Spoilers for last night’s episode of The Simpsons follow:
Back in the distant past, in another technological era, another century–that is, in 1999–Futurama was supposed to be the next Simpsons. It too was created by Matt Groening; it had Simpsons talent aboard (including producer David X. Cohen); it had a vast cast of characters and a satirical edge. The TV world and animation fans donned their shades on the launchpad and waited for Fox’s next big comedy to take off like a Planet Express rocket.
But Futurama was not the next Simpsons. Fox’s next big animated hit–eventually, after cancellation–would be Family Guy, which also premiered in 1999. It wasn’t the next Simpsons in quality (dear God, no), but it was the more direct, slavish imitation, building itself around a boorish fat guy and his family while cranking up the speed of its non sequitur jokes.
Futurama, on the other hand, was more obviously its own thing. It was a workplace comedy, but it was also, in its weird way, legitimately well-constructed sci-fi. It had The Simpsons’ cynicism about consumer culture–it saw the future as one big drink of Slurm–but it had a darker, less sentimental spirit. If it borrowed anything from The Simpsons, it was the tone of the Treehouse of Horror episodes, with their inspired grotesqueness, free from fealty to Earthbound realism.
Earlier this season, Family Guy aired a crossover episode with The Simpsons–or really, a Family Guy episode with Simpsons characters in it, but with Family Guy-style beats and gags. The whole exercise had an off-putting, “Dad, why don’t you love me!” feel to it, with Seth MacFarlane’s crew expressing sincere affection for the older show, but also seeming to try a little too hard to show they were cool with being a successful franchise that never got Simpsons-sized respect.

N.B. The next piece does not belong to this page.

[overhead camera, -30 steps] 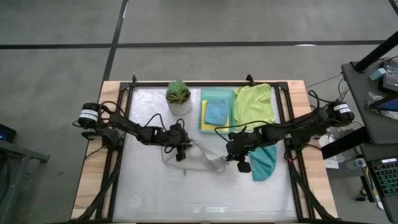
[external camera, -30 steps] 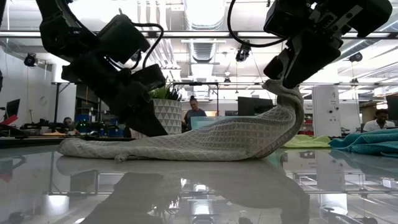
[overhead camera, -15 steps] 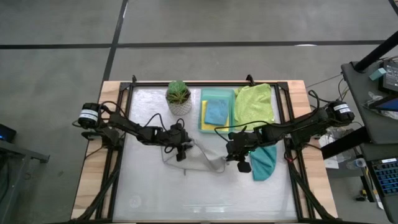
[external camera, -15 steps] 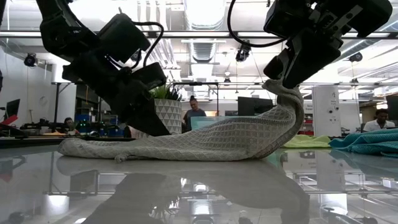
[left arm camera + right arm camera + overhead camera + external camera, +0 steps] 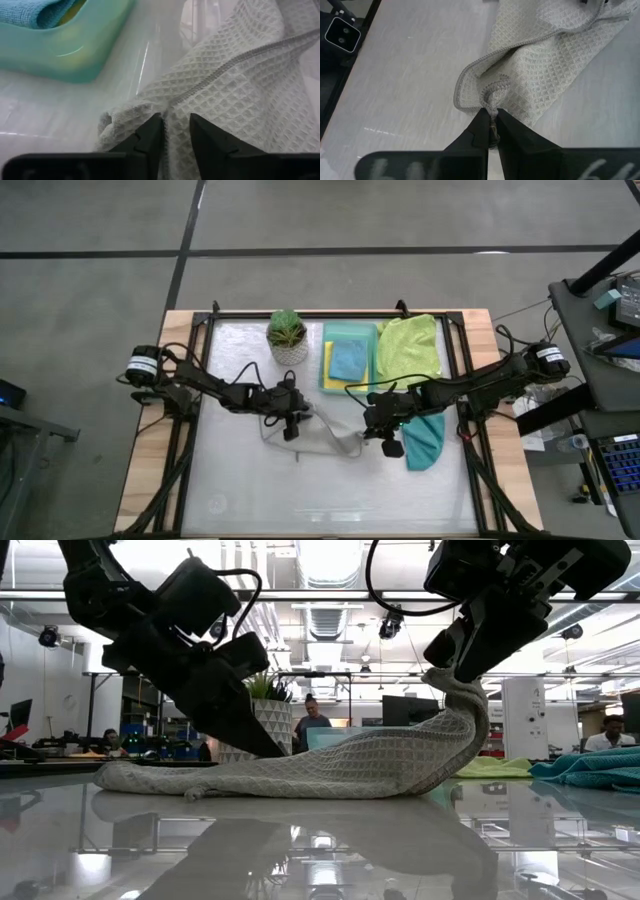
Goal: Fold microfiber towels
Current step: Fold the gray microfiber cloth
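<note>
The pale grey waffle-weave towel (image 5: 325,438) lies crumpled at the table's middle, most of it flat on the tabletop (image 5: 300,775). My left gripper (image 5: 298,422) stands at its left part with cloth between its fingers (image 5: 176,135). My right gripper (image 5: 366,436) is shut on its right end, which it holds raised (image 5: 455,690). A teal towel (image 5: 425,440) lies beside the right gripper. A lime green towel (image 5: 410,345) lies at the far right. A light blue towel (image 5: 348,360) rests on a yellow one in the mint tray (image 5: 350,332). My left gripper pinches a raised fold of the grey towel (image 5: 175,107) between its two fingers, near the towel's left edge. The fingers slant down from the table's left. That part of the towel rests on the table. My right gripper pinches the towel's hemmed corner (image 5: 492,102) between its two fingers, slanting down from the table's right. The corner is lifted clear, and the cloth slopes down from it (image 5: 440,755) onto the table.
A small potted plant (image 5: 287,335) stands at the far edge, close behind my left gripper. The mint tray sits just beyond the towel. Bare tabletop (image 5: 320,490) stretches along the near side. People and desks show in the room beyond the table.
My left gripper has tipped slightly where it stands at the towel's left part. The towel and my right gripper stand as before.
</note>
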`<state>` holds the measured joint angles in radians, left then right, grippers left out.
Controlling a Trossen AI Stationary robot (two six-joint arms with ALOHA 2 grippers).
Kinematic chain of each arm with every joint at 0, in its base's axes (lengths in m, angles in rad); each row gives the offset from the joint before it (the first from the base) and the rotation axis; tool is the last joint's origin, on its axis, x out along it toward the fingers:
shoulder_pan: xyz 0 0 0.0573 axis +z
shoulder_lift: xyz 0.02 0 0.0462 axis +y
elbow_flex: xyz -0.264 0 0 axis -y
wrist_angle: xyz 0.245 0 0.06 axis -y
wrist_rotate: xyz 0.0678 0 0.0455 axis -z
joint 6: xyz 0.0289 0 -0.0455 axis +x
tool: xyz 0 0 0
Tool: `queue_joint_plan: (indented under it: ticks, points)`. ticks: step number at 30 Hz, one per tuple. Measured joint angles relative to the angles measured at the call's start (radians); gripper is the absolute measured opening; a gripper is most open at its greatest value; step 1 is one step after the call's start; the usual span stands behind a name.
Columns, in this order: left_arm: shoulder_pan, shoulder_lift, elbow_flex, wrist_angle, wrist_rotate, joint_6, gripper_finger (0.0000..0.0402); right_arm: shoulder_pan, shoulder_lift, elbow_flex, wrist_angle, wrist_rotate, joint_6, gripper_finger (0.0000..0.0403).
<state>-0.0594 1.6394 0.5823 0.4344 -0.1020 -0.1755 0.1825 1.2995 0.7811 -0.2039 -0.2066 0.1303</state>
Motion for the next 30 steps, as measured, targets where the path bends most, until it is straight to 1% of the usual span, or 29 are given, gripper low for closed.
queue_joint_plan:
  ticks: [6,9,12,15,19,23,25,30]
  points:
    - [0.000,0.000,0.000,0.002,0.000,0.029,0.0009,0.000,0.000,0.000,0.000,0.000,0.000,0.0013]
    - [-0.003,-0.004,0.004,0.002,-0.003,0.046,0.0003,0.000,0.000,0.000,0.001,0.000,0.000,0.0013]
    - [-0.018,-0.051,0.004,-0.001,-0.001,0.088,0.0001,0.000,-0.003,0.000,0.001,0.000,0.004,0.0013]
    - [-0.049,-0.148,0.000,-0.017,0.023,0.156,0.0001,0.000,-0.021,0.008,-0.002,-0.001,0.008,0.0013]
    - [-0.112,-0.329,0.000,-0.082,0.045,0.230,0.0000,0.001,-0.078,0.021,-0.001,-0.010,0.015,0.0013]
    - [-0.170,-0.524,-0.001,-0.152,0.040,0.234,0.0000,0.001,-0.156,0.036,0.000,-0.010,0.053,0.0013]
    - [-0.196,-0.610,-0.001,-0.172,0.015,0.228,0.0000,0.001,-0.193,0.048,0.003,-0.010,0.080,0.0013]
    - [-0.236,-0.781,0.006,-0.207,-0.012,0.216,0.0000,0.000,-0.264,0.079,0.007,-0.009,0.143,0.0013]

It says something, then, that the “Simpsorama,” the Simpsons–Futurama crossover, took place on The Simpsons‘ own air, in its own time slot. Of course, it’s not like there was another option; Futurama finally ended for good (or for now) last year, on its second home Comedy Central. But The Simpsons didn’t just let its spiritual heir crash at its house; it gave it the keys, producing an episode that was much like an episode of Futurama than The Simpsons.
Not a great episode of Futurama, to be totally honest. Compared with Futurama‘s regular-run episodes, which is their own goofy way were built on strict sci-fi plotting logic, dropping Bart’s DNA into a pool of radioactive sludge was a bit of a something-gets-hit-by-lightning crutch. (It was a stretch by The Simpsons‘ latter-year standards of disregarding its own rules of cartoon reality. This really might have worked better as a Treehouse of Horror episode–it even included Kang and Kodos.) And the resulting Homer-Simpson-must-die story was little more than an excuse to put the characters together and take a tour of Futurama‘s greatest hits.
But great hits they were, and for a fan of both shows, “Simpsorama” was at least a way to show how the two series–to borrow the episode’s metaphor–shared DNA but manifest it in different ways. Bender may look like metal Homer with an antenna, but his mercenary trickster personality is distinctly his own. (I could imagine him happily fleecing Moe for free drinks for the rest of his days.) The Simpsons aspects of this Simpsons half-hour mostly receded into the background, allowing a parade of favorite Futurama bits and characters (Lrrr and Ndnd, the Nibblonians, the Hypnotoad, Hedonism Bot–twice!–and a cameo by earlier Groening creation Binky from his comic Life in Hell.)
It wasn’t a classic episode, but–by imagining an alt-universe in which Futurama still shared Fox airtime with The Simpsons–it was a generous one. Toward the end of the episode, as the devil-bunny-Barts were slingshotted into space, Bart said, “You realize you’re cheering the deaths of millions of my children.” Really, “Simpsorama” simply celebrated the life of one of them.